Contrarily, Kazakhstan’s new policies regarding language seem more realistic, as they focus on promoting the Kazakh language instead of demoting Russian. Kazakhstan is home to the second largest ethnic Russian minority after Ukraine, and Russian is an official language. Despite Kazakhstan’s maintenance of historically close economic and political ties with Russia, since 2022, the Central Asian country has attempted to move away from Russian influence. The Russian language in Kazakhstan has long been the predominant language in education and employment but has started to represent the long-lasting effects of Russian colonialism.

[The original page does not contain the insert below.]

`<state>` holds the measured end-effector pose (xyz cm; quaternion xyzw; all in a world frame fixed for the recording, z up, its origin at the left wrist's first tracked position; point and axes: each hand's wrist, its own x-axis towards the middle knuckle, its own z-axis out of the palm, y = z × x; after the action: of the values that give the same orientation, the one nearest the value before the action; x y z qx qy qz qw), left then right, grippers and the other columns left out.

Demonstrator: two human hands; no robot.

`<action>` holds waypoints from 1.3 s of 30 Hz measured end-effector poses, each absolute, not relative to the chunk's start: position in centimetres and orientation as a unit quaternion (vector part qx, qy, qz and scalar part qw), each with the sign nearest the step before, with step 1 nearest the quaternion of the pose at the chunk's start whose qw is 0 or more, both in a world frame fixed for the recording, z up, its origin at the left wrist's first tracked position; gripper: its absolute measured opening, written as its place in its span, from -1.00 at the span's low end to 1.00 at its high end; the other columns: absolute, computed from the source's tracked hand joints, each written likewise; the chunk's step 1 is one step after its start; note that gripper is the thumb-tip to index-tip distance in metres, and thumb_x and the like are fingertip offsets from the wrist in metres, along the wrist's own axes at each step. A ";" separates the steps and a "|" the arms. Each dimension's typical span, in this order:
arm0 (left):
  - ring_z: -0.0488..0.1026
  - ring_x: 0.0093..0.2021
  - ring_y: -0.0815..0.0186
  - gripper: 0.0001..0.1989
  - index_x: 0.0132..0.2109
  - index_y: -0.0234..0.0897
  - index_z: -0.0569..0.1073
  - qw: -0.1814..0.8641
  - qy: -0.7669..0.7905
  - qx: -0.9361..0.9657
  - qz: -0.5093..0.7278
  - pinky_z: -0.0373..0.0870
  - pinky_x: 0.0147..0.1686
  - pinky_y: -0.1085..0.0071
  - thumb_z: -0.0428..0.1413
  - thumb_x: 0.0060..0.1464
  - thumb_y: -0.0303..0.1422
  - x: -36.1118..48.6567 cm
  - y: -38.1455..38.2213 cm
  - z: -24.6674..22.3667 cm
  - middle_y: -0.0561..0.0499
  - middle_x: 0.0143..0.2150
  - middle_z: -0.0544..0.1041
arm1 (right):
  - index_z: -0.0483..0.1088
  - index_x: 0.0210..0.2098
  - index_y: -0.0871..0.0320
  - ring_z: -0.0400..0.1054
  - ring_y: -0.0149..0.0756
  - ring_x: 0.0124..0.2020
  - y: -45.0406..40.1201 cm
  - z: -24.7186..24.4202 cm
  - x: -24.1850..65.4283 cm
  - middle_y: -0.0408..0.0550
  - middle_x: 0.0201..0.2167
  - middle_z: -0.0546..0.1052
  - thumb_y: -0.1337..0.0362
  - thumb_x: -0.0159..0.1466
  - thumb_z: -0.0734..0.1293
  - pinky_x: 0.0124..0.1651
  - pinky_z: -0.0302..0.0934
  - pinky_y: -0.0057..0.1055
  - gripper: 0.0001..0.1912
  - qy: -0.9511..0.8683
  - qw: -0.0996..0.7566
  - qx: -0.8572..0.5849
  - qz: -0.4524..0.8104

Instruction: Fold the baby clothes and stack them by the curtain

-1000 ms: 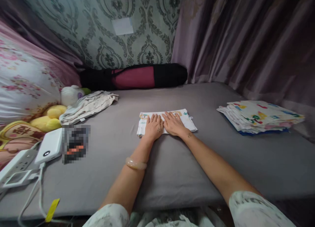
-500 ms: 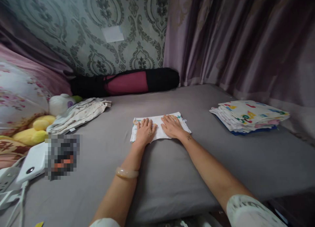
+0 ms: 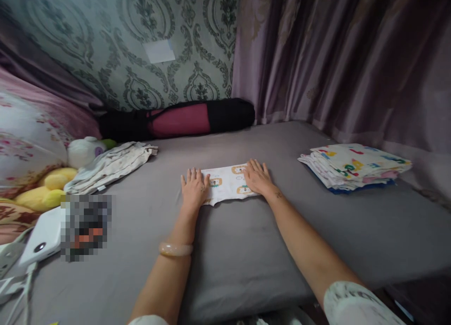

Kazakhstan’s Government aims to promote the Kazakh language. Although favouring the Kazakh language is a response to the situation in Ukraine, Kazakhstan is wary of the Kremlin’s reaction to diminishing Russian’s importance. Issatay Minuarov, a Kazakh sociologist, noted that:
‘For the Kazakh government, especially after the Ukrainian case, it’s too fragile to
remove the Russian language from the constitution. It’s the issue of national security.’
She stressed that improving the protection of the Kazakh language is not intrinsically an attack on the Russian one.
Nevertheless, the Education Ministry’s alteration to the state curriculum to improve focus on the Kazakh language received criticism from Yevgeny Borbov, the head of the Russian consulate in Astana. During an interview, Borbov argued that the Kazakh authorities are deliberately discriminating against the Russian language and expressed his concerns over the reduction of classes delivered in Russian. The consul was recently fired because of his criticisms.
Moving away from Russian is not only seen in legal spheres and Russophone countries, but also on a global scale. The Russian language is losing prominence worldwide as well as in Russophone countries. Learning Russian as a foreign language has declined, as people are keen to disassociate themselves with all things Russian. The decline of the Russian language is inherently political, as the process has sped up significantly since the war in Ukraine began, but there are concerns about the long-term effects. Despite Russian being a language imposed by colonisers, it is also a language which unites many nations.